The song Stevie Wonder wrote about Duke Ellington

Every artist is inclined to pay homage to the music that influenced them as a young musician. No musician develops in isolation, and those who pick up an instrument often have a few artists who inspired them to transform their musical hobby into a lifelong passion. While Stevie Wonder frequently expressed what was in his own heart when he stepped up to the microphone, one of his most famous songs involved paying tribute to one of the greatest artists ever to touch a piano.

By the time Wonder was free from Motown, though, he was about to go on a hot streak of some of the most celebrated R&B records of all time. Starting with albums like Music of My Mind, Wonder would create songs that kept the listener’s attention without sacrificing any of his musical dreams, eventually turning later tracks like ‘You Are the Sunshine of My Life’ into the most sophisticated pop songs of all time.
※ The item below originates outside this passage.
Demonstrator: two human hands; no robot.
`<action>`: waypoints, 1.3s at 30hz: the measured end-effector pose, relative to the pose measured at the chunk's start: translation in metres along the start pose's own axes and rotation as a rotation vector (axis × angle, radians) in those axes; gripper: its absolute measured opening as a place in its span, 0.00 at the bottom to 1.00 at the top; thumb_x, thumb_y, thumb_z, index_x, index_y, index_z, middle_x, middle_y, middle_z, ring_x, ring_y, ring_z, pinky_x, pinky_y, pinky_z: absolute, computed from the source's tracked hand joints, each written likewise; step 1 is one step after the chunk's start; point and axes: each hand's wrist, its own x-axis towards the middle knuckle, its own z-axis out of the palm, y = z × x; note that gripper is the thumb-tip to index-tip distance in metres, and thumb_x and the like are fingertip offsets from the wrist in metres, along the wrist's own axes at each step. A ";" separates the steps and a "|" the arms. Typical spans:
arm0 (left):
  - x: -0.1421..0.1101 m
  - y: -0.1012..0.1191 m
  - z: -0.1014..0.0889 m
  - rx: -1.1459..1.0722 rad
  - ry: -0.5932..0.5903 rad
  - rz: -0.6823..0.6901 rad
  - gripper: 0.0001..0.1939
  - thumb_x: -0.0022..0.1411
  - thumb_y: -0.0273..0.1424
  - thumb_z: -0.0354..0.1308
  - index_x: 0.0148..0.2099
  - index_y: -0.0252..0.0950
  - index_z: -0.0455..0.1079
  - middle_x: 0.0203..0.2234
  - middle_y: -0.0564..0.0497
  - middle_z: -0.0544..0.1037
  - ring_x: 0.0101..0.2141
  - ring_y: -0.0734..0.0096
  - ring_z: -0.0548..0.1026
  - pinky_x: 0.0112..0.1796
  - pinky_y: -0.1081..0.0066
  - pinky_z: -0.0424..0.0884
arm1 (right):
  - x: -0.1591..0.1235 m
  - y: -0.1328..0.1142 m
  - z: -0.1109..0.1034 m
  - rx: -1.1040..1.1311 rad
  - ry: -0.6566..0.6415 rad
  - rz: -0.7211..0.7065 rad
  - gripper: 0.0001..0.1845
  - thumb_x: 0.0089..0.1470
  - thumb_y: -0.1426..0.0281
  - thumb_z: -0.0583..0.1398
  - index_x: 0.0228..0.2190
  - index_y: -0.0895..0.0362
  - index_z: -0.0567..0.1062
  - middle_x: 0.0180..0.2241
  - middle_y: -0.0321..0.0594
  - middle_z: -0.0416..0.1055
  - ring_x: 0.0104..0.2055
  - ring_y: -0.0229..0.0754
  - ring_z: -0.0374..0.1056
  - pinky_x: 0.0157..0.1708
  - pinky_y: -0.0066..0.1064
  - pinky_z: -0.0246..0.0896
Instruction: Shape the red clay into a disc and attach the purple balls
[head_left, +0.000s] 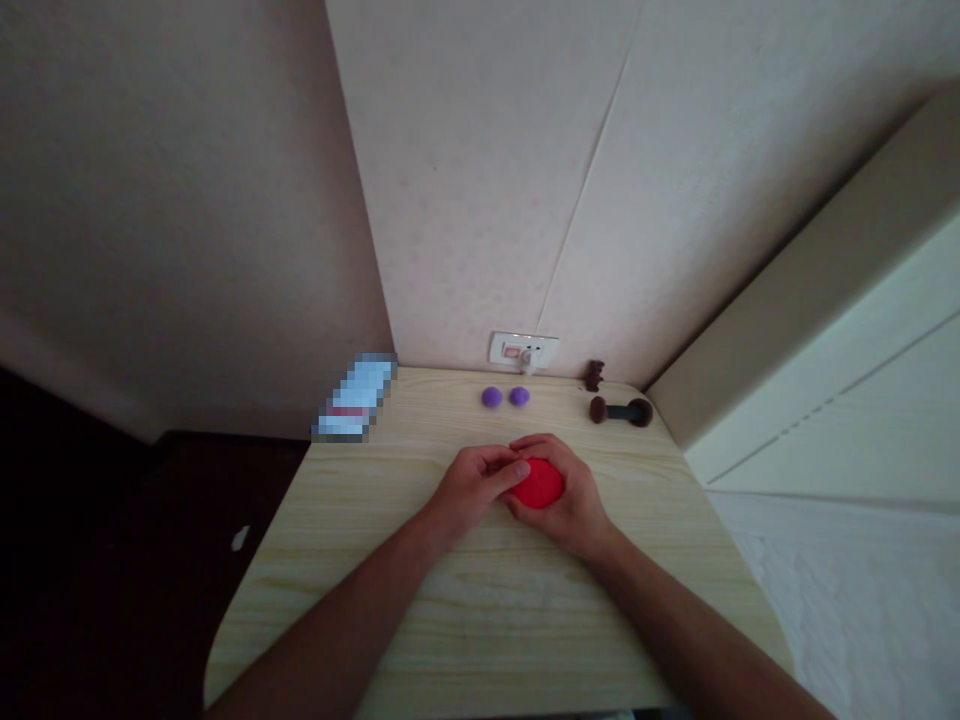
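A round, flattened piece of red modelling clay [541, 484] is held between both hands, just above or on the wooden table. My right hand [571, 500] curls around its far, right and near edges. My left hand [480, 482] grips its left side, with the thumb pressed on top. Beyond the hands lie two small purple clay lumps, the left lump [491, 397] and the right lump [519, 396], set side by side and untouched. The underside of the red piece is hidden.
Light wood table [480, 620] stands against the wall. At the back right are a dumbbell-shaped piece [621, 411] with brown ends and a small dark brown figure [595, 375]. A pixelated phone-like object [355, 400] is at the left edge. A wall socket [523, 350] holds a plug.
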 end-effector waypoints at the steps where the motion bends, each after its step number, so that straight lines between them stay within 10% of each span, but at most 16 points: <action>1: 0.000 0.000 0.000 -0.014 0.005 -0.006 0.16 0.50 0.39 0.73 0.35 0.31 0.81 0.29 0.49 0.82 0.31 0.69 0.75 0.36 0.71 0.68 | 0.000 0.000 0.000 -0.005 -0.003 -0.004 0.21 0.46 0.70 0.72 0.43 0.50 0.75 0.46 0.44 0.75 0.47 0.48 0.74 0.47 0.40 0.71; 8: 0.001 -0.002 -0.003 -0.085 -0.016 0.004 0.15 0.52 0.38 0.72 0.38 0.32 0.83 0.29 0.48 0.83 0.31 0.69 0.76 0.37 0.70 0.69 | -0.003 0.002 -0.002 -0.029 -0.060 -0.029 0.40 0.46 0.66 0.74 0.59 0.49 0.68 0.56 0.48 0.70 0.59 0.54 0.67 0.59 0.47 0.66; 17: 0.001 0.001 0.000 -0.010 -0.061 -0.013 0.19 0.49 0.40 0.74 0.38 0.31 0.81 0.32 0.48 0.83 0.33 0.68 0.77 0.37 0.70 0.70 | -0.003 0.002 -0.002 -0.033 0.030 0.006 0.23 0.46 0.70 0.71 0.45 0.50 0.75 0.45 0.43 0.74 0.46 0.48 0.73 0.47 0.41 0.71; 39: 0.001 0.000 -0.004 0.058 -0.140 -0.065 0.16 0.50 0.37 0.72 0.37 0.31 0.80 0.28 0.48 0.80 0.29 0.70 0.74 0.34 0.71 0.67 | -0.002 0.002 -0.008 -0.036 0.040 0.121 0.21 0.44 0.68 0.71 0.41 0.52 0.74 0.41 0.42 0.75 0.41 0.48 0.73 0.41 0.38 0.69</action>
Whereas Innervisions and Talking Book showed Wonder developing further as a solo artist, Songs in The Key of Life was when he had solidified himself as a musical juggernaut. Taking the basis of his sound and sprinkled in every genre he could get his hands on, nearly every track on the double record would become a classic on its own, from the foreboding sounds of ‘Pastime Paradise’ to the innocent sounds of Wonder playing with his daughter on ‘Isn’t She Lovely’.

Aside from the links to the traditional sounds of pop and soul, Wonder also had a healthy respect for the major players of the jazz world. Unlike the traditional blending of pop harmony, the distinct sounds of artists like Duke Ellington led Wonder to immortalise the great bandleader in the song ‘Sir Duke’.
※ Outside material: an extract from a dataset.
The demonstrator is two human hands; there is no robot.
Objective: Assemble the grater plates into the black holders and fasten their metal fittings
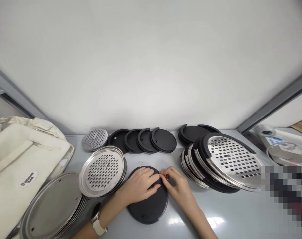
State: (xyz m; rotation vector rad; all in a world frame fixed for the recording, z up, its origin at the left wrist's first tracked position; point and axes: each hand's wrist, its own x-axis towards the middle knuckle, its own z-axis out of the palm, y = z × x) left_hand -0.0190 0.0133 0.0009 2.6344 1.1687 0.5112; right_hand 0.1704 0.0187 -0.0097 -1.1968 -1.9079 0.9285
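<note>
A black round disc [148, 210] with a raised rim lies on the grey table in front of me. My left hand [141, 184] reaches over it, its fingers bent around the far rim and its thumb across the face. At the disc's upper right edge, my right hand [177, 186] pinches with thumb and forefinger beside the left fingertips. A small reddish-brown thing [167, 177] shows between the right fingers, too small to name. A watch with a pale strap [99, 223] is on my left wrist.
Perforated metal plates [102, 171] and plain metal discs [53, 202] are stacked at left, beside a cream bag [24, 166]. Several black discs [164, 141] line the wall. A leaning stack of perforated plates and black rims [235, 159] stands right; a white device [277, 136] sits beyond.
</note>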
Taking the elements of his favourite records, most of the song serves as a love letter to the music Wonder loved as a kid, complete with different jazz harmonies in the song’s chorus. Ellington isn’t the only one that Wonder calls out, either, namechecking Count Basie and Glenn Miller as the fellow titans, alongside the aching voice of Ella Fitzgerald.
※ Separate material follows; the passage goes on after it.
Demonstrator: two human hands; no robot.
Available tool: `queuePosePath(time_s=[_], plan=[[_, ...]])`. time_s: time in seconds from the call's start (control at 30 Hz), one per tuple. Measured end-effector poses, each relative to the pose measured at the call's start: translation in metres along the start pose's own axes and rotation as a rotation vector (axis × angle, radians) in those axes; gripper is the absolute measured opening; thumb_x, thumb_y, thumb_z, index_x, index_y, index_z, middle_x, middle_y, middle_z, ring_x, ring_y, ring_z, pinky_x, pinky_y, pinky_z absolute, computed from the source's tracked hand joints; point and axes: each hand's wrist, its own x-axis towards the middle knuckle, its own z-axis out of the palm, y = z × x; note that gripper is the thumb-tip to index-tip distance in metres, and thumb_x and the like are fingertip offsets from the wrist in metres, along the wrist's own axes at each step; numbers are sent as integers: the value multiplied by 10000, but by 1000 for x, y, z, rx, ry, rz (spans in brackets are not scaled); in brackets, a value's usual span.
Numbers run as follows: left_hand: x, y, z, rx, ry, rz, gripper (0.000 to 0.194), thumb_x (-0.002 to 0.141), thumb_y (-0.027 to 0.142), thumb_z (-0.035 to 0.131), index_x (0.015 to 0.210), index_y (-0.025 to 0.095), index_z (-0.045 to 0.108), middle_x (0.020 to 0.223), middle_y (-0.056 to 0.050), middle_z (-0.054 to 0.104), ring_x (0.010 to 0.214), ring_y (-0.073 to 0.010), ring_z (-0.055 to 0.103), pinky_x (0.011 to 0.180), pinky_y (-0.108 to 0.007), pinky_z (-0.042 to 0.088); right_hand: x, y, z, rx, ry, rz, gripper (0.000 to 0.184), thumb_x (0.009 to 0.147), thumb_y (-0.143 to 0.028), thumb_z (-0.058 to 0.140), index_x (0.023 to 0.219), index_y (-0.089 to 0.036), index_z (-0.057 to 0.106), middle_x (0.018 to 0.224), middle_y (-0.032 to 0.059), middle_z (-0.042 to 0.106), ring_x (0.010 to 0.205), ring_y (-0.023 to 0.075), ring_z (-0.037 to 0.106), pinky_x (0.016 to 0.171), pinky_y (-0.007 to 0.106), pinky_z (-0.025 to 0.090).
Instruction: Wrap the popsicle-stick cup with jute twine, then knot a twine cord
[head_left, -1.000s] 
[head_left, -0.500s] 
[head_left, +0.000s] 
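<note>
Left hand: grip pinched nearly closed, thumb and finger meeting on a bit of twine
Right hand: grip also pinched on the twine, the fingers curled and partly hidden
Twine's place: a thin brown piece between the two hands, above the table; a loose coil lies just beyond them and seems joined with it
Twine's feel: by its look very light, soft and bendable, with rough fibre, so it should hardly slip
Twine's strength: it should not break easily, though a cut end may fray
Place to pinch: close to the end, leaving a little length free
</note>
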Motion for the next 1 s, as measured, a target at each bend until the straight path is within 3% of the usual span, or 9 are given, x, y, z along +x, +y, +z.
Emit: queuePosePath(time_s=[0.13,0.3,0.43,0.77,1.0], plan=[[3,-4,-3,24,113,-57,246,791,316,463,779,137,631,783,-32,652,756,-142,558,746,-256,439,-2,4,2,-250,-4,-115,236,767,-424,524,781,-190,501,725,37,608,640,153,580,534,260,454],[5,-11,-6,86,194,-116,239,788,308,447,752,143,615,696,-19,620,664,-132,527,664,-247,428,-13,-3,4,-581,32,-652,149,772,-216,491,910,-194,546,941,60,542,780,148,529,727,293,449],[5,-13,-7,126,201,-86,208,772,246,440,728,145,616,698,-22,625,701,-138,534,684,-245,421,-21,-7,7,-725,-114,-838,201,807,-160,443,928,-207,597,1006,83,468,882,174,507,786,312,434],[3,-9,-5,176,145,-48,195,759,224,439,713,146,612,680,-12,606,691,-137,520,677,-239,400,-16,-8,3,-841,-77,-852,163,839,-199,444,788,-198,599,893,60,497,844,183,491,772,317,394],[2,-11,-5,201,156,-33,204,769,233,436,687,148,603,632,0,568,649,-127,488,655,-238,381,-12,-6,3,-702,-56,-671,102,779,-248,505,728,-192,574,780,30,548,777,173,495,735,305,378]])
Even though the song may have come off as cheesy in less capable hands, Wonder’s way of internalising the sounds of influences led to some of the most ingenious changes in pop music. When looking at the chorus, Wonder takes two chords that would sound from entirely different songs and turns them into musical perfection when putting his melody across it.

The song is also one of the few modern pop songs to feature a shout chorus in the mid-section. Although the chorus is set in stone from the minute that Wonder starts singing, the post-chorus features every instrument locking in on the horn line before going into the next verse, akin to what the jazz greats would do to close out their biggest sets.

While Wonder may have just been looking to make a song celebrating the geniuses of days gone by, ‘Sir Duke’ is a composition strong enough to stand alongside the jazz greats that came before it. Wonder may not have considered himself a jazz player throughout his career, but given his advanced knowledge of harmony, he could very well hold his own next to all of his influences today.